- Your instructions: The material below contains a line with "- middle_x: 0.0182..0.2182" and a line with "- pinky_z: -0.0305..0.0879". Copy exactly those two lines and all lines between them.

[[ Task data, beginning ]]

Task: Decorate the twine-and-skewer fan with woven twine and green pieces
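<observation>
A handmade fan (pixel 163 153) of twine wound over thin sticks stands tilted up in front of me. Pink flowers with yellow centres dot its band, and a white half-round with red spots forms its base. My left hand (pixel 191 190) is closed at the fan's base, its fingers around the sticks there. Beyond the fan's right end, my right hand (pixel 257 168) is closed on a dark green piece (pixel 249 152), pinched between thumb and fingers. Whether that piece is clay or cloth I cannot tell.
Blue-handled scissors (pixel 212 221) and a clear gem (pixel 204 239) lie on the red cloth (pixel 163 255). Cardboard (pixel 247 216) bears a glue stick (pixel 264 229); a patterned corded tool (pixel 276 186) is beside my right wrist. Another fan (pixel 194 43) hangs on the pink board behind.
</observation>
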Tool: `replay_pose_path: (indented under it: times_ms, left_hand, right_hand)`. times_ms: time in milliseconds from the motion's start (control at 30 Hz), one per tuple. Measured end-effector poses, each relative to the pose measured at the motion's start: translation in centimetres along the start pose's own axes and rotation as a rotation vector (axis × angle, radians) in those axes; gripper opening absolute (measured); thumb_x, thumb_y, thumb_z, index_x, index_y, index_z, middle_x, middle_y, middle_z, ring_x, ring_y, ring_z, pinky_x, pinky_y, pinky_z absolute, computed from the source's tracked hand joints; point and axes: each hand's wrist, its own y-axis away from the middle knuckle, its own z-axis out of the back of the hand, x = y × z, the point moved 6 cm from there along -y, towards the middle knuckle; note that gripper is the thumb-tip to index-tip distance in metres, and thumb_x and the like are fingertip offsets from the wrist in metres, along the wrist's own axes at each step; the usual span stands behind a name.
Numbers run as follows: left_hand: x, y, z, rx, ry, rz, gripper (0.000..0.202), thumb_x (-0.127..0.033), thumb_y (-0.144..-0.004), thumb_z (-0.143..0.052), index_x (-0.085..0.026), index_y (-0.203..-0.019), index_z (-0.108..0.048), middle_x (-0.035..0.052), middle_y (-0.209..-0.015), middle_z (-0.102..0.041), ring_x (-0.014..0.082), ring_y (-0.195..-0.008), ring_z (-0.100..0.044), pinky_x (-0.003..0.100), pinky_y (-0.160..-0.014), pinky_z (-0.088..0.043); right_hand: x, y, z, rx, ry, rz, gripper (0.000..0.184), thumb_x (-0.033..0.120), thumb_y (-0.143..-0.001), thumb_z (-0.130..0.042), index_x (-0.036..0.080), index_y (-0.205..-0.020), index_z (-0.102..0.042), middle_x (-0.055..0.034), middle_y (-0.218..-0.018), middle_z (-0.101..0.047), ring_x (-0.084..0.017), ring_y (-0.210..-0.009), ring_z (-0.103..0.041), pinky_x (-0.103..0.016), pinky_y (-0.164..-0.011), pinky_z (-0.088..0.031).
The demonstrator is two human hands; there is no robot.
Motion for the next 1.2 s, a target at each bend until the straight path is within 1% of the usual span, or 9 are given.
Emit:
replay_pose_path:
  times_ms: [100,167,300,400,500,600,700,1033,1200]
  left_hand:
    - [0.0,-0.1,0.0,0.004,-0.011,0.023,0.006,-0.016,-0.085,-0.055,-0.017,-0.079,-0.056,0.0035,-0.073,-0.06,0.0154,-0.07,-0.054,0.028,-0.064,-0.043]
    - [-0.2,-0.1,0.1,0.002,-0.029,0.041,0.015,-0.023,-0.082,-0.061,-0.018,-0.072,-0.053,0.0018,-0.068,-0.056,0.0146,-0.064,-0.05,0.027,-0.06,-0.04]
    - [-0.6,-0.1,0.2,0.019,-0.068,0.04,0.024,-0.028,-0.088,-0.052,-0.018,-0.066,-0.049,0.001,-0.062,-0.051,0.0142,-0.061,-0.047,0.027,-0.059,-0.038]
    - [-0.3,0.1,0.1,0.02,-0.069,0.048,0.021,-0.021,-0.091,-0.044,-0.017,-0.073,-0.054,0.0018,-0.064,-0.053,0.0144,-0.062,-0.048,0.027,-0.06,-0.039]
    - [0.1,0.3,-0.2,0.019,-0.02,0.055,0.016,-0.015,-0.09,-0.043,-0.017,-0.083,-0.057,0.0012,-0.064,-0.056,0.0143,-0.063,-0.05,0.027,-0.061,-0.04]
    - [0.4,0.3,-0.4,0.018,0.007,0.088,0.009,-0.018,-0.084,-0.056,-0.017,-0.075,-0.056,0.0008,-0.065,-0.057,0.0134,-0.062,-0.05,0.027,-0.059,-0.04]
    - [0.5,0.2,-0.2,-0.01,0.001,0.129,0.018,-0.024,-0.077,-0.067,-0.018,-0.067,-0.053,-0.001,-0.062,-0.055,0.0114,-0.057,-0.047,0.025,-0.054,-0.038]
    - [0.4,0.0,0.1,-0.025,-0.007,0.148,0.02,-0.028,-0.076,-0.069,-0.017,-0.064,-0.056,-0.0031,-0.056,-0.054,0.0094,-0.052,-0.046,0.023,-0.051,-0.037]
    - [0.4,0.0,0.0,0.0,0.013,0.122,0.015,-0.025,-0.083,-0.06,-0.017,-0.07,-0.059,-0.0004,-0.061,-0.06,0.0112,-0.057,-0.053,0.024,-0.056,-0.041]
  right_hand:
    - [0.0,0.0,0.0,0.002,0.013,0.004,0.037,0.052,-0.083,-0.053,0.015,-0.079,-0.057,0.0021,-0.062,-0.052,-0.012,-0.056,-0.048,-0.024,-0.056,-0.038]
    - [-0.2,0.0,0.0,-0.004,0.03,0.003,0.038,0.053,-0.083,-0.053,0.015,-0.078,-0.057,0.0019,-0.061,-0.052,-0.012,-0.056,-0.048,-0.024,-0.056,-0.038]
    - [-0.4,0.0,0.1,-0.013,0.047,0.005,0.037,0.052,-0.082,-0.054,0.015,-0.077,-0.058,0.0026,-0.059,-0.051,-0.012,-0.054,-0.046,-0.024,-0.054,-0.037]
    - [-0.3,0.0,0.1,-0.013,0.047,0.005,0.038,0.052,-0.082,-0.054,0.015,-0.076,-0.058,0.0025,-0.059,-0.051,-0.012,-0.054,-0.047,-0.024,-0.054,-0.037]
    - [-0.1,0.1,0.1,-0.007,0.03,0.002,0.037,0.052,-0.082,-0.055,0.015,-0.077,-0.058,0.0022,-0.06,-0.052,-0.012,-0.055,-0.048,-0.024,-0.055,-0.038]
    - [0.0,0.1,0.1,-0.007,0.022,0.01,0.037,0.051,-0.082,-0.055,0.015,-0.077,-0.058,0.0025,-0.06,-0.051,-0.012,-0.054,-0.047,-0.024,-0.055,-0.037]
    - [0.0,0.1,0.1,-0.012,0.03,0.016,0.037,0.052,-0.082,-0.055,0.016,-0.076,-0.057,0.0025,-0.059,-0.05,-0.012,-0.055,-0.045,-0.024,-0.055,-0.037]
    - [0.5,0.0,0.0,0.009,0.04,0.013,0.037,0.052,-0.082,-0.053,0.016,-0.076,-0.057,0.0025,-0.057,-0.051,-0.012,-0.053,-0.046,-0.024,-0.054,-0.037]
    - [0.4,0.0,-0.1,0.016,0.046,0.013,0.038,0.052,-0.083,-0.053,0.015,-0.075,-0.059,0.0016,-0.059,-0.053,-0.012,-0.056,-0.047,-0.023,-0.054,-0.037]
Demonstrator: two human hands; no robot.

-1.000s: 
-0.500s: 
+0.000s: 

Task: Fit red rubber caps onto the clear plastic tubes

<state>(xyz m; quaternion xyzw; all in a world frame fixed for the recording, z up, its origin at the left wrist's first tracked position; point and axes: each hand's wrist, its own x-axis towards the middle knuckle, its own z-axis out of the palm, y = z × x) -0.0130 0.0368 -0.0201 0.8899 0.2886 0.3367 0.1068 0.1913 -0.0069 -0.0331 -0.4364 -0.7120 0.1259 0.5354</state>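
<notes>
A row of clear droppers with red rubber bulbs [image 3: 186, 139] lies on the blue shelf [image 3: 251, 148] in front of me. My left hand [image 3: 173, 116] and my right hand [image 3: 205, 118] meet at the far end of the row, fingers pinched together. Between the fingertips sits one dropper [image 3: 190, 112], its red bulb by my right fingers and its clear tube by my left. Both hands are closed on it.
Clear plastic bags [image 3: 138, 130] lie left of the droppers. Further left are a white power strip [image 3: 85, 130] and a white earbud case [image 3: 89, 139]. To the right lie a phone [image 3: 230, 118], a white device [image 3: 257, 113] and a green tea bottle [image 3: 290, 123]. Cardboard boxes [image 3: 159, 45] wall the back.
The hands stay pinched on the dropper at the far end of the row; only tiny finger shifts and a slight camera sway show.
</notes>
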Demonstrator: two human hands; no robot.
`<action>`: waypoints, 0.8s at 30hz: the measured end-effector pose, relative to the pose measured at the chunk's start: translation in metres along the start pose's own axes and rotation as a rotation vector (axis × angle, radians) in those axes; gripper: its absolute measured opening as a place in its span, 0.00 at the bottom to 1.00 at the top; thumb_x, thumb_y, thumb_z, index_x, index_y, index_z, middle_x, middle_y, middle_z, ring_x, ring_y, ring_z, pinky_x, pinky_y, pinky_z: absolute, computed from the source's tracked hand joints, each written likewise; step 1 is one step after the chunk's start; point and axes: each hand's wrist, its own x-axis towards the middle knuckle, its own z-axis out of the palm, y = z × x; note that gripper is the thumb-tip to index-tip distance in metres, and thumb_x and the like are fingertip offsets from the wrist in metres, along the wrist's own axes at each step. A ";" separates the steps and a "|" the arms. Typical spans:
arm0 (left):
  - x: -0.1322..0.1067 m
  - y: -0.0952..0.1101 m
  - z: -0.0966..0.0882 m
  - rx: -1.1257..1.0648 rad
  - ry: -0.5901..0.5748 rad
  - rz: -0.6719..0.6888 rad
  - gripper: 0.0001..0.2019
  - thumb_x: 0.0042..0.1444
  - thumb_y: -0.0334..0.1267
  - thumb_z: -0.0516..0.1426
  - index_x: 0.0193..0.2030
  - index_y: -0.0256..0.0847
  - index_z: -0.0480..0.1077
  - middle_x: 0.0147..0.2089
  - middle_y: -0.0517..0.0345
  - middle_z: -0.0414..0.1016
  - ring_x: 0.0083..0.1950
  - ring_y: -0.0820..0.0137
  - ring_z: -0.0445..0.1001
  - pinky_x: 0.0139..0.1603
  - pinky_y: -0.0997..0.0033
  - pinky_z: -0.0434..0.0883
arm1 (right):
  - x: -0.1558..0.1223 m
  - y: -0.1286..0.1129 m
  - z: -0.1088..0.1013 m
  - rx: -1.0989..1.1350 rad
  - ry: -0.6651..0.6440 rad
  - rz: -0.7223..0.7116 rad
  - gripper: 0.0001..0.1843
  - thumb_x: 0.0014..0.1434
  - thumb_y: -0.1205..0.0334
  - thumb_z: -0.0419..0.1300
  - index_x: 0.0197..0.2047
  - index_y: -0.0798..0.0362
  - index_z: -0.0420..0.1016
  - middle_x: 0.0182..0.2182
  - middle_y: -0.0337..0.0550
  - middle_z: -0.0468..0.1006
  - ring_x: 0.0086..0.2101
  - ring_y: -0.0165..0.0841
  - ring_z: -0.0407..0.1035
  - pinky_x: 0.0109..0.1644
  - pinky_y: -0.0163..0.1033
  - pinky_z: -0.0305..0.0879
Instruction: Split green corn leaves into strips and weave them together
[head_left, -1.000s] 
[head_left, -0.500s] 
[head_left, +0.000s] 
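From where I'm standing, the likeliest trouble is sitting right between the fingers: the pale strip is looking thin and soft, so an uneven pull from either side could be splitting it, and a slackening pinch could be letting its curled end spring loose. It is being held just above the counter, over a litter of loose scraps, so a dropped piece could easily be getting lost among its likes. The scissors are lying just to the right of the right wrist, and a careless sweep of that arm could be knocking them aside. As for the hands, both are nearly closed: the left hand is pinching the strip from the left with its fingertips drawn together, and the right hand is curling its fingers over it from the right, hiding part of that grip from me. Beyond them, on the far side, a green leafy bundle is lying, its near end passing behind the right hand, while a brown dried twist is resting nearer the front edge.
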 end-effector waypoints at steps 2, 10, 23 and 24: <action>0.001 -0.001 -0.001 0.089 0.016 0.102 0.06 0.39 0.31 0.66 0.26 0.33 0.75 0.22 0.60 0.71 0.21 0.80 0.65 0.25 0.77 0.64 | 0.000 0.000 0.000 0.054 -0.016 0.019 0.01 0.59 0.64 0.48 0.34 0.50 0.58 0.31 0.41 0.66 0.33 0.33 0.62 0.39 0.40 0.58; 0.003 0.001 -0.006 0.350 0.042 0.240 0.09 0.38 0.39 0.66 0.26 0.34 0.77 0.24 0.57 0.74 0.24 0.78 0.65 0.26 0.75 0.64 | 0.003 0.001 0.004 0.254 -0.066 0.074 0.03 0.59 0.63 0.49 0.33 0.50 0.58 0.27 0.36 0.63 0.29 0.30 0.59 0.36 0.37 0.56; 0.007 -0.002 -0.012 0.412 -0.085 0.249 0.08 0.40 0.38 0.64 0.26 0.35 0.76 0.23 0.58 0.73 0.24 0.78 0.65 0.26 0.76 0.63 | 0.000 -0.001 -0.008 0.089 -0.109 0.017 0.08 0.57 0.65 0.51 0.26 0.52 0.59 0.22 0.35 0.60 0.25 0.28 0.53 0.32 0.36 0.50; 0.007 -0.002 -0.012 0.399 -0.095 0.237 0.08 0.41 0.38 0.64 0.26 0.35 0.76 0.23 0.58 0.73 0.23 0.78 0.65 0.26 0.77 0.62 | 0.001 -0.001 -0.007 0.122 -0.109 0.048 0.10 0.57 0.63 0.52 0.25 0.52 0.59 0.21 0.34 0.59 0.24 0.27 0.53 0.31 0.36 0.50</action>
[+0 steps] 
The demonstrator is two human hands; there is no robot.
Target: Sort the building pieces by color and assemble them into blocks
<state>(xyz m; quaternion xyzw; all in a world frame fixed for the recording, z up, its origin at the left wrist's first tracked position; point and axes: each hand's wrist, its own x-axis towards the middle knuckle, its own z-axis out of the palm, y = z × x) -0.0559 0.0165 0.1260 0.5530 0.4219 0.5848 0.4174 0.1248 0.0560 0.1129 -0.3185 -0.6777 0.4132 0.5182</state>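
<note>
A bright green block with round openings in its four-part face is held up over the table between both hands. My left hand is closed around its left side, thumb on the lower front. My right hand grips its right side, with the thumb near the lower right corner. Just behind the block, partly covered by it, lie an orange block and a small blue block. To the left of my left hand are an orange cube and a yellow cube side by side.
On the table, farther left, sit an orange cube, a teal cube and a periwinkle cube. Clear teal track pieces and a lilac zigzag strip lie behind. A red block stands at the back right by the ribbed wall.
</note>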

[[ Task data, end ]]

- Solution to the exercise:
  - middle_x: 0.0182..0.2182
  - middle_y: -0.0337..0.0550
  - middle_z: -0.0468..0.1006
  - ring_x: 0.0086..0.2101
  - ring_y: -0.0165..0.0841
  - ring_z: -0.0407..0.1035
  - pinky_x: 0.0109..0.1644
  - pinky_y: -0.0163..0.1033
  - pinky_z: -0.0305..0.0879

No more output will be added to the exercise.